Mr. Penny’s team of lawyers — Steven M. Raiser, Thomas A. Kenniff and Barry Kamins — indicate in their motions that they will rely on eyewitnesses to paint Mr. Penny as a “protector” who held on to Mr. Neely until help arrived.
They will most likely try to challenge a medical examiner’s finding that the chokehold killed Mr. Neely. During the grand jury hearings, prosecutors brought up Mr. Penny’s training as a Marine, which included how to use a chokehold and when to let go, as evidence that he should have foreseen the possibility that the move could be fatal.
In their motion, Mr. Penny’s lawyers said there was no evidence that he had held Mr. Neely for six straight minutes and that the prosecution’s own medical examiner had testified that “not all chokeholds are deadly.”
“Furthermore, as to chokeholds that have been deadly, there is no evidence to suggest that Mr. Penny was aware of these other instances (regardless of how ‘highly publicized’ they were),” the lawyers wrote.
The defense lawyers have also said they plan to call a psychiatrist to discuss Mr. Neely’s mental illness, treatment history and chronic use of K2, a synthetic drug, and have requested his medical records.
The reason, Mr. Kenniff said during a recent hearing, was not to “disparage” Mr. Neely, but because the “public has a right to have eyes on this case, to see what is actually going on here.”
Mr. Neely had been struggling with his mental health for years. He was on a roster informally known as the Top 50, a list of homeless New Yorkers in a city of eight million who stand out for the severity of their troubles and their resistance to accepting help.
Prosecutors have countered that “the only reason” to drag Mr. Neely’s medical records in front of the jury is to get them to “devalue Mr. Neely’s life.”
What is the state of the city’s subway system?
In 2022, the year before Mr. Neely’s death, there were 10 murders in the subway system, compared with about two per year, on average, in the five years before the pandemic.
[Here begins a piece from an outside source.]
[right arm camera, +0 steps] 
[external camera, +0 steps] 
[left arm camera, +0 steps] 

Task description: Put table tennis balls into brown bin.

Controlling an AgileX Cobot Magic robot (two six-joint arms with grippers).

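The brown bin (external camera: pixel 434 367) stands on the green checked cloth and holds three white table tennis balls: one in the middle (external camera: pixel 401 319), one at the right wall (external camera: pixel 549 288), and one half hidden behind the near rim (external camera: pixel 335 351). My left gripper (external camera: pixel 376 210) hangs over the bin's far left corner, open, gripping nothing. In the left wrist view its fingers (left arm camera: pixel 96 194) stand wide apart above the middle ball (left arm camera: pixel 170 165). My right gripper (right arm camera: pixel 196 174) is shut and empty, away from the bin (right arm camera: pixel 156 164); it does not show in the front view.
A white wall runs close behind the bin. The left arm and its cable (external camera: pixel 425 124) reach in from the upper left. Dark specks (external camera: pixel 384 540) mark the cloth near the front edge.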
And while the subway was less dangerous than in the 1980s and ’90s, when there was an average of more than two dozen murders each year, the rise in crime in the wake of the pandemic had New Yorkers on edge.
Since Mr. Neely’s death, officials have flooded the system with more than 1,000 police officers and in March, after a series of fatal shootings on the subways, Gov. Kathy Hochul even brought in the National Guard.
This month, the police touted a drop in violent crimes on the subways, citing a 5 percent reduction in overall crime this year through September compared with the same period last year.
The police attributed the decline to “the N.Y.P.D.’s ongoing strategy to prevent crime and provide reassurance to passengers.”
But grim statistics remain.
Eight people were killed on subway cars or in stations this year through Oct. 13, three more than during the same period last year, according to the most recent figures from the police.